Старый Хихиня отсмеялся, сплюнул и начал ухаживать за цветами, высокий, костлявый, могучий, как та старая груша, что высилась над его куренем.
И, поливая цветы, дед весело напевал:
— Ой, уже чумак дочумаковался. Продал штаны да и за бока взялся.
Еще подыгрывал себе на сопелке, которую держал одной рукой.
Он мне очень понравился, этот старый Хихиня.
И хотя был он совсем не похож на моего дедушку Гришу, кое-то у них было общее — характер у них был похожий. И улыбка у них одинаково лучилась морщинками от глаз.
Я с нежностью смотрел на старого Хихиню, понимая, что сейчас, наверно, придется расстаться с ним и никогда больше его не увижу. Так мне не хотелось разлучаться! Так хотелось хоть словом перекинуться с ним.
Я подошел к Чаку, который все еще прятался за кустом дерезы, и рассказал ему то, что происходило в хате, что говорил дед о своем предке Тимохе Смеяне.
Чак внимательно выслушал, задумался.
— Скажите, а можно я немного поговорю с дедом Хихиней? — спросил я. — Однако придётся, наверно, вернуться нам сейчас назад в своё время. Можно?
— Ну что же… Давай. Идем, — решительно сказал Чак.
Я почувствовал, как налилось тяжестью мое тело, почувствовал под ногами земную твердь и сразу же оцарапался о дерезу.
В глазах старого Хихини появилось удивление, когда он увидел нас.
— Здравствуйте, дедушка! — хриплым от волнения голосом спросил я. — Здорово вы этого Рыжего Августа… Так ему и надо.
— А!.. Здорово, мальчики! — смешно открыл губастый рот дед. — Вы что — с неба упали? Как же это я вас не заметил?
— Почти, — весело сказал я. — Из тысяча девятьсот восемьдесят второго года мы.
— А-а… Ясно, — улыбнулся дед. — А почему это вам захотелось аж на семьдесят лет назад скакнуть?
— Да нас вот та самая смех-трава интересует. Зелье-веселье.
— И вас тоже. Ага.
— Скажите, а вы правду говорили Рыжему Августу или только так, чтобы отцепился?
— О чём?
— Ну, о том, что не знаете секрета смех-травы, про предка своего Тимоху Смеяна, который вроде знает тот секрет.
— А вы слышали?
— Я — нет, — сказал Чак. — А он слышал. Он невидим был.
— Ага. Ясно. Если невидимый, тогда мог.
— Так что? Правду вы говорили или…
— Правду. Я вообще не вру никогда и врунов не люблю. Поэтому и вам поверил. Потому что чувствую отчего-то, что не обманываете.
— Не врем, — как можно серьезней сказал я.
— Но теперь вы скажите, как там у вас в восемьдесят втором?
— Хорошо. Только… уроков много задают.
— Ясно. Уроков во все времена много задают. А царь какой? Как зовут?
— Нет никакого царя. Николай Второй — это же последний российский царь.
— Да ну!
— Точно! Через пять лет, в семнадцатом, революция грянет. И царя скинут. А потом помещиков и капиталистов. Народная власть будет, советская.
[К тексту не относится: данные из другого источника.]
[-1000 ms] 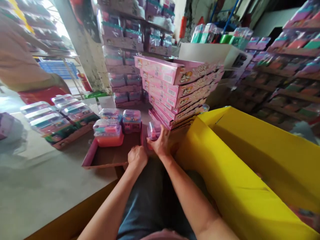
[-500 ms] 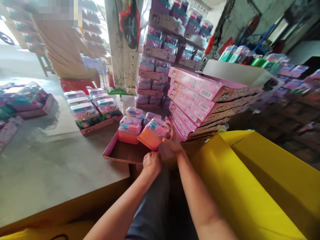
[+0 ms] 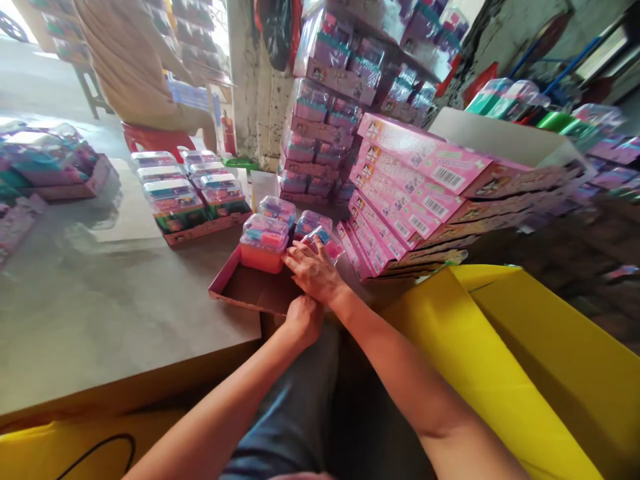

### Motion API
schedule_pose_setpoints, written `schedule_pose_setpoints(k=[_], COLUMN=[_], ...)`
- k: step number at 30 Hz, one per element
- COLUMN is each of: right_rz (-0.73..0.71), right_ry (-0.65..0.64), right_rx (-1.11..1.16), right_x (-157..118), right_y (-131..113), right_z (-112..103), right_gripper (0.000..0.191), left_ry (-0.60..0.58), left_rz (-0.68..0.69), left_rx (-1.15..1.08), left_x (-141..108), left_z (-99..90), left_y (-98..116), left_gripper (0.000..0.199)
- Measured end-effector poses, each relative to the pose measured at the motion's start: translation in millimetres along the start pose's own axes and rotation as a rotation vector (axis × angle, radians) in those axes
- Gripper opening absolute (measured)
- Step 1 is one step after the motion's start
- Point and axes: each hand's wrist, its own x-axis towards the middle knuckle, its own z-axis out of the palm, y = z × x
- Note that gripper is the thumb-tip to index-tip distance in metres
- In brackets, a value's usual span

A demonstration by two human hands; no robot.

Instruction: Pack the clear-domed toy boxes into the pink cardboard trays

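A shallow pink cardboard tray lies at the table's near edge. It holds several small plastic boxes with clear domed lids. One with an orange base stands at the tray's left side, with others behind. My left hand is closed at the tray's front right corner, gripping its edge; the fingertips are hidden. Just above it, my right hand lies with fingers outstretched against another clear-lidded box, covering most of it.
A filled display tray stands behind on the table, with more at far left. Stacked pink cartons rise to the right, and a big yellow box flanks my right arm. A person sits on a red stool.
The orange-based box in my right hand has gone from tilted above the tray to down in its right side. My right hand has shifted left over its front; my left hand stays at the corner.
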Motion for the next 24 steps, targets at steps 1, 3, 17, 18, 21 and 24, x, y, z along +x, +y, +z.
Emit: schedule_pose_setpoints(k=[1, 3, 17, 18, 21, 24], right_rz=[-0.009, -0.021, -0.176, -0.205, -0.241, -0.218], right_ry=[-0.018, -0.028, -0.171, -0.201, -0.244, -0.244], right_rx=[-0.006, -0.017, -0.095, -0.101, -0.121, -0.158], right_x=[0, -3, -17, -17, -17, -17], right_y=[1, 6, -8, -10, -14, -13], right_z=[5, 11, 26, 29, 36, 40], right_gripper=[0.043, 0.044, 0.031, 0.03, 0.029, 0.036], left_ry=[-0.014, 0.051, 0.8, 0.812, 0.84, 0.841], left_rz=[0.044, 0.147, 0.011, 0.021, 0.026, 0.022], left_rx=[0.014, 0.028, 0.133, 0.128, 0.096, 0.071], left_x=[-6, -17, 49, 51, 52, 53], left_z=[-7.1, -26.7, -82.1, -79.2, -74.1, -73.9], left_y=[-6, -23, -102, -102, -99, -98], left_gripper=[0.033, 0.029, 0.062, 0.061, 0.061, 0.062])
— Эх! Хотелось бы одним глазком взглянуть!
— Да посмотрите обоими. Пять лет не так уж и долго.
— Да старый я, всё-таки шестьдесят седьмой уже.
— Ну так что? — отозвался Чак. — Мне вот восемьдесят два.
— Смотри, как сохранились, — ехидно произнес Хихиня, и прищурившись оглядывал мальчишескую фигуру Чака в гимназической форме.
— Да не смотрите на него сейчас, — вступился я. — Сейчас ему двенадцать, как и мне. Потому что это же семьдесят лет назад. А меня совсем нет. Поэтому я и невидимым был. И материализовался, чтобы с вами поговорит. Специально. Вот еще немного поговорим и исчезнем.
Толстые губы Хихини округлились бубликом.
— Во-он оно что! Ясно.
Он всё-таки был необыкновенный дед, этот Хихиня. Его ничто не удивляло. Даже такая удивительная вещь, как люди из будущего. Чудаков ничто не удивляет.
— Слушайте! — вдруг просветлел он. — Не знаю, как вы это делаете, но раз так, то сгоняйте, мальчишки, к моему предку Тимохе Смеяну, в тысяча шестьсот сорок восьмой год, и узнаете у него секрет зелья-веселья. Я бы и сам…
Он не договорил, потому что в это время его перебил звонкий женский голос:
— Ой, глядите, чтобы сами вы в Кирилловку не попали!
Мы обернулись.
Из-за хаты, раскрасневшись, с цепом[8] в руках, вынырнула та самая девушка, что привела Чака сюда.
— Ах вы бессовестные! — накинулась она на нас. — Издеваетесь над дедом! Насмехаетесь! Я всё-всё слышала! Ах вы! Вот я вас! Она махнула цепом.
Я не успел уклониться, и цеп ударил меня по голове. Бомм!.. В глазах у меня потемнело.